An example of an optimization problem is the following:
- Download the release: JMetaBFOPv1.0.1
- Click on the link to download the ZIP file of the release.
- Save the ZIP file to a location of your choice on your computer.
- Navigate to the location where you saved the downloaded ZIP file.
- Right-click on the ZIP file and select "Extract Here" or "Unzip Here". This will create an uncompressed folder with the release name.

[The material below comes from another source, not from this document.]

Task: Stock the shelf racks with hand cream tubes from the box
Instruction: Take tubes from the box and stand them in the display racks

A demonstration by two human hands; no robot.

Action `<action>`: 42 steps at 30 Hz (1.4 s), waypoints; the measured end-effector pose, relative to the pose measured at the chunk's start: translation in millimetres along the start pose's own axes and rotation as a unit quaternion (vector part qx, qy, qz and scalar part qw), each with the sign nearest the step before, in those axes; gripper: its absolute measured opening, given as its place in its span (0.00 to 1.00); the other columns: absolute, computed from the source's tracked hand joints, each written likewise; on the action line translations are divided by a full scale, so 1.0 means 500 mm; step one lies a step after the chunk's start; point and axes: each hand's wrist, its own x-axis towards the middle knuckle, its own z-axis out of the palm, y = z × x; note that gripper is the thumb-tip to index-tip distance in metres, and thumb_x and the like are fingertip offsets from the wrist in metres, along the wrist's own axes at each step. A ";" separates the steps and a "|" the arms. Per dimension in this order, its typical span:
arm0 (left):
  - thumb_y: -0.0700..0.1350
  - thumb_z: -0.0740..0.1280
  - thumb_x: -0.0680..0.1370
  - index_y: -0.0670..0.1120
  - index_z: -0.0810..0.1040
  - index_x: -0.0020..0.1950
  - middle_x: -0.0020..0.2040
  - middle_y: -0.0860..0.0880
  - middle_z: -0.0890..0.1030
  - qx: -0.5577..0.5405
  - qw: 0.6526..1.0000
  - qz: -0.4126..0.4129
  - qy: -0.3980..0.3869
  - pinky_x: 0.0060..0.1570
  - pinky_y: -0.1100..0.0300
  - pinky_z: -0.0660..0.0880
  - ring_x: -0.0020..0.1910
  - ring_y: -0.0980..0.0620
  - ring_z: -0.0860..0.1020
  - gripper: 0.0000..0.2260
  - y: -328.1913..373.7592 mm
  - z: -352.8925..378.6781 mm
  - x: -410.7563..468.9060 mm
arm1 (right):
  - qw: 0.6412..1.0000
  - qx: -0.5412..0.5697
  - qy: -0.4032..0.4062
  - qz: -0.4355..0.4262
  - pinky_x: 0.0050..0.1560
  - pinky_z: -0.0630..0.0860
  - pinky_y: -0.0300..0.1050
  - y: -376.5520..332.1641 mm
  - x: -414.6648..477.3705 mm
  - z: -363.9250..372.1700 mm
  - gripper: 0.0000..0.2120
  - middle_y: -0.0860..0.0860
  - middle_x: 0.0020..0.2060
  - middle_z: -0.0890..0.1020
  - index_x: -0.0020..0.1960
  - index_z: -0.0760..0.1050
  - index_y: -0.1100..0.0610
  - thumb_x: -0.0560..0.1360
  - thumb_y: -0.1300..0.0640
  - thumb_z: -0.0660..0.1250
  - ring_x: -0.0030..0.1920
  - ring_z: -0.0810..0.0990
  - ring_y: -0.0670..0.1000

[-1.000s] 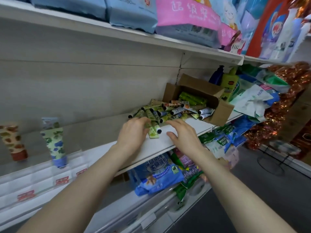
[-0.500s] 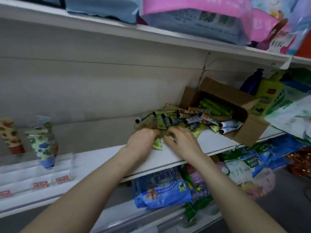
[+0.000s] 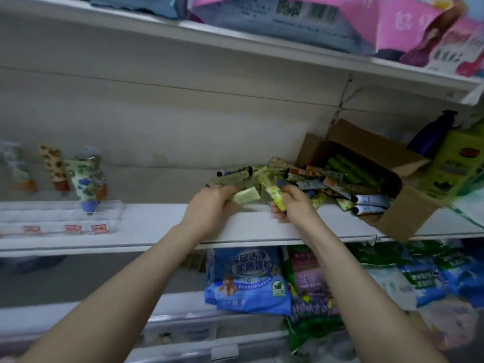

- Open NetBeans and select File from the menu bar.
- Select New Project from the dropdown menu.
- In the New Project window, select Java in the category and Java Application under projects.
- Click Next.
- In the project configuration window, specify a name and location for your project.
- Click Finish.
- In the NetBeans project window, right-click on the Libraries folder within your project and select Add JAR/Folder.
- Navigate to the uncompressed folder of the JMetaBFOP release.
- Select the JMetaBFOP_v1.0.1.jar file and click Open. This JAR file contains the JMetaBFOP framework.
- Repeat the previous steps to add the MathParser.org-mXparser.jar file, which is located in the same uncompressed folder. This JAR file is a necessary dependency for solving user-defined CNOPs.
- Ensure that the JAR files have been successfully added to the Libraries folder of the project.
- Verify that the JAR files appear in the Libraries section within the NetBeans project window.
You have now downloaded the JMetaBFOP release and loaded the JAR files into your Java project in NetBeans! You can start using the framework to solve CNOPs and leverage the capabilities of the MathParser.org-mXparser library to define your own CNOPs.
JMetaBFOP utilizes a free mathematical expression evaluator called mXparser. This tool offers great features and allows for efficient evaluation of mathematical expressions. You can find more information about mXparser on its official website: http://mathparser.org.
The framework has three classes that are the pillars for performing a new run of an integrated or inserted problem. These are as follows:
Class |
---|
CNOP |
TSMBFOA |
Constraints |
To use JMetaBFOP to solve CNOP (Constrained Numerical Optimization Problems) problems, you need to follow these steps:
Make sure to import the required classes from JMetaBFOP:
import com.garcialopez.cnops.*;
import com.garcialopez.metaheuristic.tsmbfoa.TSMBFOA;
import com.garcialopez.optimizationmodel.CNOP;
Inside the main method, create an object of the CNOP
class using one of the built-in implementations. For example:
//Create an instance of CNOP
CNOP cnop = new TensionCompressionSpring();
After creating the CNOP object, you can create an instance of the TSMBFOA
class and pass the CNOP object and true
as arguments. This will enable displaying execution information on the console.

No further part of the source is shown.